Wednesday, June 13, 2018

Reading the Hugos: Short Story

Welcome back to Reading the Hugos: 2018 Edition! Today we're going to take a look at the six stories up for Best Short Story!

Even though the skill it takes to write an excellent short story does not necessarily translate exactly for the skill it takes to write an excellent novel, and short stories are by no means training grounds for novel writing, the short story category here is absolutely building a reading list of authors I want to read more from.

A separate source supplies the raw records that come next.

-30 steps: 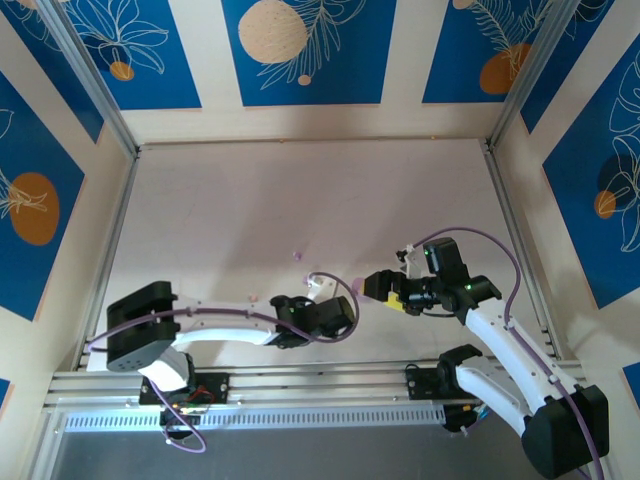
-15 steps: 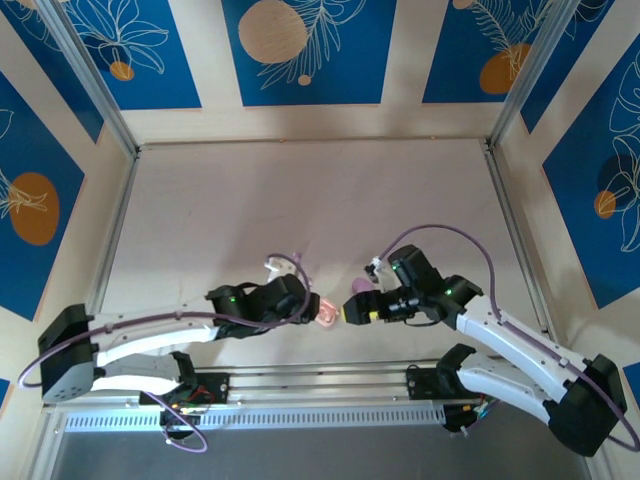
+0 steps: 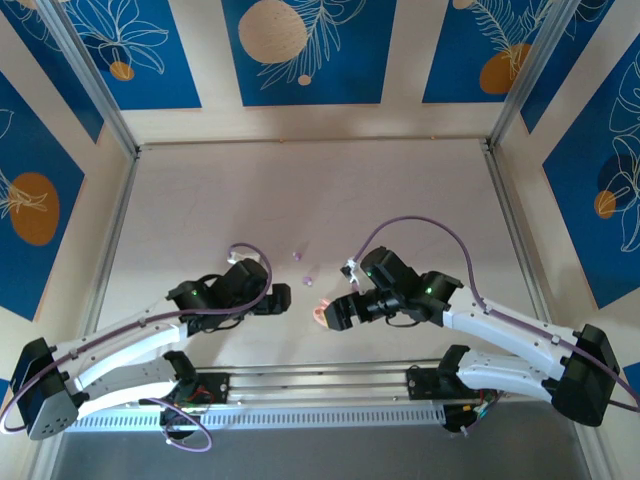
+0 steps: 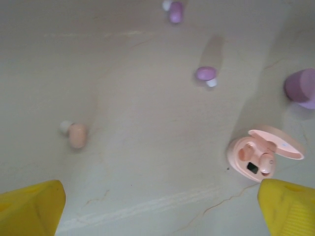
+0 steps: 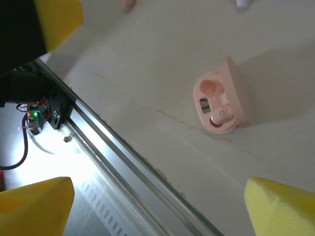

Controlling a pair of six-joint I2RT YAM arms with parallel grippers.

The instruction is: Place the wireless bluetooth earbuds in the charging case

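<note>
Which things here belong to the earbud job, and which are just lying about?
Job: open pink oval charging case; loose pink earbud; nearer purple earbud; farther purple earbud; purple rounded case.
Not the job: grooved aluminium rail; red wires with green light.

No text, label, brand or number can be read on anything
</note>
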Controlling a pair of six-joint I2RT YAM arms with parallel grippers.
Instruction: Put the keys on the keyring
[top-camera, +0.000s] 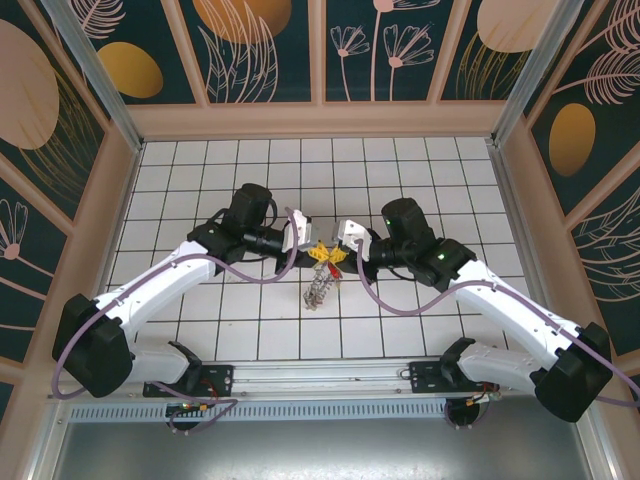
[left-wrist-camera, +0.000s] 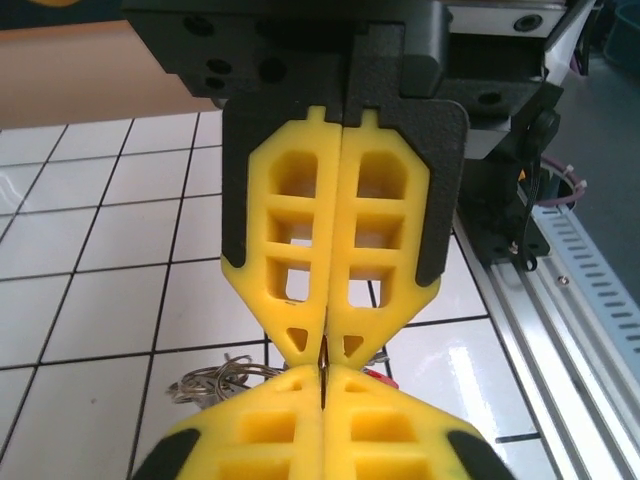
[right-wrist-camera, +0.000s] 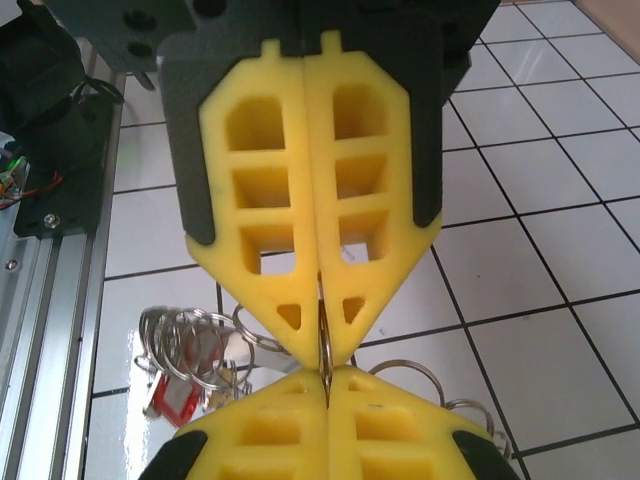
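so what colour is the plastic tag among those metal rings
Red; the tag shows best in the right wrist view, beside the rings.

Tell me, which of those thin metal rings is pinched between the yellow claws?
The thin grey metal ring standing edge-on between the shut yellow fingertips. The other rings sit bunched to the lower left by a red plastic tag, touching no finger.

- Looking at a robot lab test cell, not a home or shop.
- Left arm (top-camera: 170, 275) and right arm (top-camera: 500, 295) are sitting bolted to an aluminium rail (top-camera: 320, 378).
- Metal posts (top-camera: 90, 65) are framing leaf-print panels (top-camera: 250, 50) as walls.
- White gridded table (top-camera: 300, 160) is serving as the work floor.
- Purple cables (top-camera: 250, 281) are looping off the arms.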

I'm already well familiar with Linda Nagata's recent near future military science fiction novels (The Red Trilogy, The Last Good Man), but this might be the first of her shorter works I encountered. Rebecca Roanhorse has received all the nominations for this story, but I'm also excited for her debut novel Trail of Lightning (really). I should really read more Ursula Vernon. You get the picture.

Rather than more babble, let's look at the stories.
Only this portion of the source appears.